ABC's decision to cancel My Generation after two episodes — a show I found moderately promising, but most other critics didn't — will not cause as much of a hullabaloo as Fox's cancellation of Lone Star last week, you can bet your fast-forward button.

The Nobel Prize for Literature will be announced this week. Isn't the entire idea of prize-giving in literature a little bit strange? Los Angeles Times book critic David L. Ulin thinks so.

Hey, hand models? If your hands happen to appear somewhere extremely famous, don't let it go to your head. Because if you do, you will wind up like Twilight Hand Model Lady, who is apparently hanging out at Barnes & Noble trying to get the credit she deserves. Also noted: the irony of her "veinless" hands, as pointed out by The New York Post.

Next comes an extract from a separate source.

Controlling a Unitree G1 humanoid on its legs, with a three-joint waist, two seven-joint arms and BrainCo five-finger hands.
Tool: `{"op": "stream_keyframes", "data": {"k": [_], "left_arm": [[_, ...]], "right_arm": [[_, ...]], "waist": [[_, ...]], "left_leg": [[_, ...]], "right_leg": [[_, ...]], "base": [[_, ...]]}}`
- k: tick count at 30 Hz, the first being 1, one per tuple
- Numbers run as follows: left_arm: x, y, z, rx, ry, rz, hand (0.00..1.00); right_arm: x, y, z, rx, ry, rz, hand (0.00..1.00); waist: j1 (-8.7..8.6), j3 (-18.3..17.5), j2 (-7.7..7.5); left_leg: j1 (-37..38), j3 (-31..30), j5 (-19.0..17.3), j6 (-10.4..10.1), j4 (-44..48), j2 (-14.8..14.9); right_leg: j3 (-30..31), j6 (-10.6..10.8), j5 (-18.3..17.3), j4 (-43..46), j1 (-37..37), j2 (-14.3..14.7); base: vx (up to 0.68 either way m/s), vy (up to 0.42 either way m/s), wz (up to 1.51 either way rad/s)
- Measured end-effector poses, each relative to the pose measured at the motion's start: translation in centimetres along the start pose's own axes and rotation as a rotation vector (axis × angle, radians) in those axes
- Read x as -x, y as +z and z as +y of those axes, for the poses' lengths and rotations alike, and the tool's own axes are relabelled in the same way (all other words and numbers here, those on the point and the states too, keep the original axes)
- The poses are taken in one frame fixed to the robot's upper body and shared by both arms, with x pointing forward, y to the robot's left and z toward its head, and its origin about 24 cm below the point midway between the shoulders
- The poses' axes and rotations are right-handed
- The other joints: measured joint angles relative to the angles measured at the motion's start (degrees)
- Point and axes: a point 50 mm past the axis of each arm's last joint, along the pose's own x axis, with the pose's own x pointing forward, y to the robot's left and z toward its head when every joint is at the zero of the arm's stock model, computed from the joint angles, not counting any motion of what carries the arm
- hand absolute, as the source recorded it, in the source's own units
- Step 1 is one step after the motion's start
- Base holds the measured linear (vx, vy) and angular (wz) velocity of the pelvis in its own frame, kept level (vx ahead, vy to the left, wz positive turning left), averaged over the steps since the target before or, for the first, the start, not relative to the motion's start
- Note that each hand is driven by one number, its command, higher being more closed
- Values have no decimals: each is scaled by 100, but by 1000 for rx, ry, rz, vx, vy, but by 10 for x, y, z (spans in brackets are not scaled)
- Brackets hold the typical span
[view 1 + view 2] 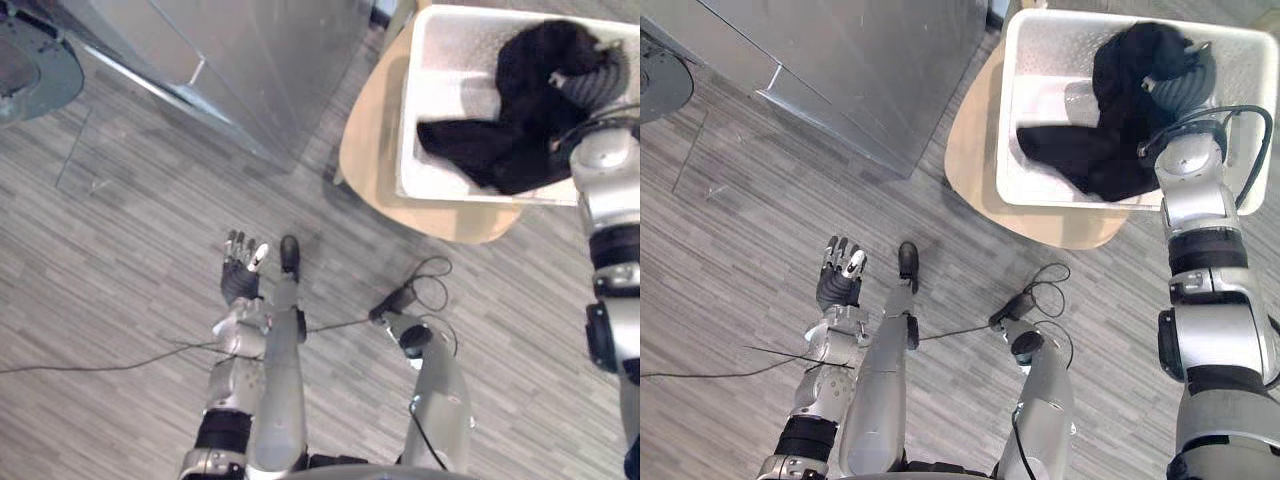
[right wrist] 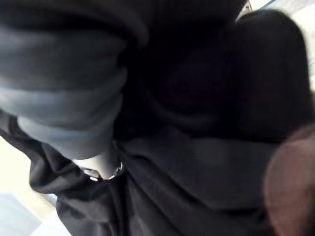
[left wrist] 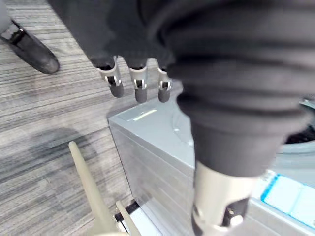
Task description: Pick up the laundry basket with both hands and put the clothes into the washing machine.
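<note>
A white laundry basket [image 1: 405, 150] rests on a round wooden table [image 1: 370, 150] at the right. Black clothes [image 1: 520, 130] lie heaped inside it. My right hand [image 1: 595, 80] reaches down into the basket and is pressed into the black clothes [image 2: 206, 162], which wrap round it. My left hand [image 1: 240, 275] hangs over the wooden floor, far left of the basket, open with straight fingers [image 3: 140, 88] and holding nothing. The grey metal washing machine [image 1: 230, 60] stands at the top, left of the table.
A grey round object [image 1: 30, 60] lies on the floor at the far left. The machine's corner [image 3: 157, 147] stands close to a pale table leg [image 3: 88, 187]. Striped wooden floor [image 1: 120, 250] spreads around my left hand.
</note>
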Motion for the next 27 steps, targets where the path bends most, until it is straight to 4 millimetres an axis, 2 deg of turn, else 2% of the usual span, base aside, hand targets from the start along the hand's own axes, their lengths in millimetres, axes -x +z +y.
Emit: {"op": "stream_keyframes", "data": {"k": [4, 7, 9, 12, 13, 16, 17, 18, 20, 23, 25, 27], "left_arm": [[10, 6, -4, -180, -78, -26, 0], [19, 15, -15, -367, -198, -77, 0], [21, 16, -22, -448, -271, -86, 0], [28, 11, -31, -531, -372, -74, 0], [31, 6, -36, -562, -415, -63, 0], [29, 2, -60, -621, -527, -97, 0], [26, 4, -73, -631, -569, -127, 0], [23, 6, -82, -635, -595, -154, 0], [15, 13, -108, -633, -658, -226, 0], [2, 9, -131, -690, -714, -257, 0], [-4, 2, -138, -751, -735, -245, 0], [-16, -7, -144, -843, -748, -216, 0]], "right_arm": [[24, -9, -9, -91, -82, -19, 100], [33, -2, -16, -141, -135, -66, 100], [33, -2, -16, -134, -136, -76, 100], [34, -2, -14, -125, -128, -84, 100], [34, -2, -13, -121, -125, -89, 100], [36, -1, -6, -137, -90, -87, 100], [38, -1, 1, -147, -55, -85, 100], [39, 1, 8, -151, -19, -91, 100], [43, 15, 16, -182, 26, -147, 100], [50, 34, 26, -236, 109, -238, 100], [53, 41, 28, -259, 141, -272, 100], [59, 53, 34, -297, 197, -325, 100]], "waist": [[-22, -3, -6], [-24, -409, -14], [-25, -529, -44], [-102, -809, -78], [-161, -939, -75], [-303, -1004, -124], [-385, -1166, -145], [-451, -1347, -165], [-564, -1450, -179], [-797, -1692, -185], [-870, -1793, -200], [-1059, -1822, -209]], "left_leg": [[679, 48, -267, 51, 104, -5], [999, 133, -314, 65, -44, -78], [1289, 204, -306, 65, -232, -97], [1658, 351, -232, 91, -539, -174], [1818, 417, -183, 109, -669, -202], [2395, 647, -170, 110, -895, -242], [2576, 761, -170, 111, -1054, -244], [2651, 873, -170, 111, -1132, -240], [2998, 1102, -170, 111, -1283, -241], [3300, 1317, -170, 109, -1480, -221], [3396, 1379, -170, 107, -1555, -200], [3516, 1420, -168, 99, -1562, -174]], "right_leg": [[-49, 32, -18, -254, 842, 60], [68, 141, -36, -477, 1117, 103], [207, 244, 24, -662, 1310, 182], [435, 348, 130, -912, 1509, 274], [534, 332, 231, -1036, 1595, 321], [815, 396, 444, -1439, 2022, 470], [958, 458, 522, -1609, 2098, 542], [1068, 431, 586, -1743, 2099, 596], [1292, 468, 717, -1986, 2277, 680], [1492, 460, 801, -2190, 2405, 796], [1580, 473, 831, -2229, 2406, 845], [1670, 474, 833, -2240, 2480, 887]], "base": [[56, -63, 8], [66, -55, 1], [71, -72, -8], [104, -48, -13], [165, -50, -25], [167, -8, -35], [136, 22, -43], [170, 29, -57], [133, 16, -57], [84, 29, -42], [65, 17, -28], [42, 13, -16]]}}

The Social Network wasn't a blockbuster over the weekend or anything, but it did solid business, taking in $23 million. We may not all be excited about seeing a movie about Facebook, but we don't seem to be refusing to see it in large numbers, either.

Bryan Cranston (three-time Emmy winner for Breaking Bad) showed up to host Saturday Night Live this week, and unfortunately, the reviews were not kind. The consensus among reviewers seems to be that the show didn't use him enough or didn't use him well or both, and particularly that the total absence of a Breaking Bad sketch was a bit strange.

I'm not sure why the idea of Don Johnson and zillionaire Mark Cuban fighting over money made by Johnson's show Nash Bridges seems so inherently funny to me, but it's probably partly because I'm not the one who's contributing to a total Don Johnson payout of $51.7 million.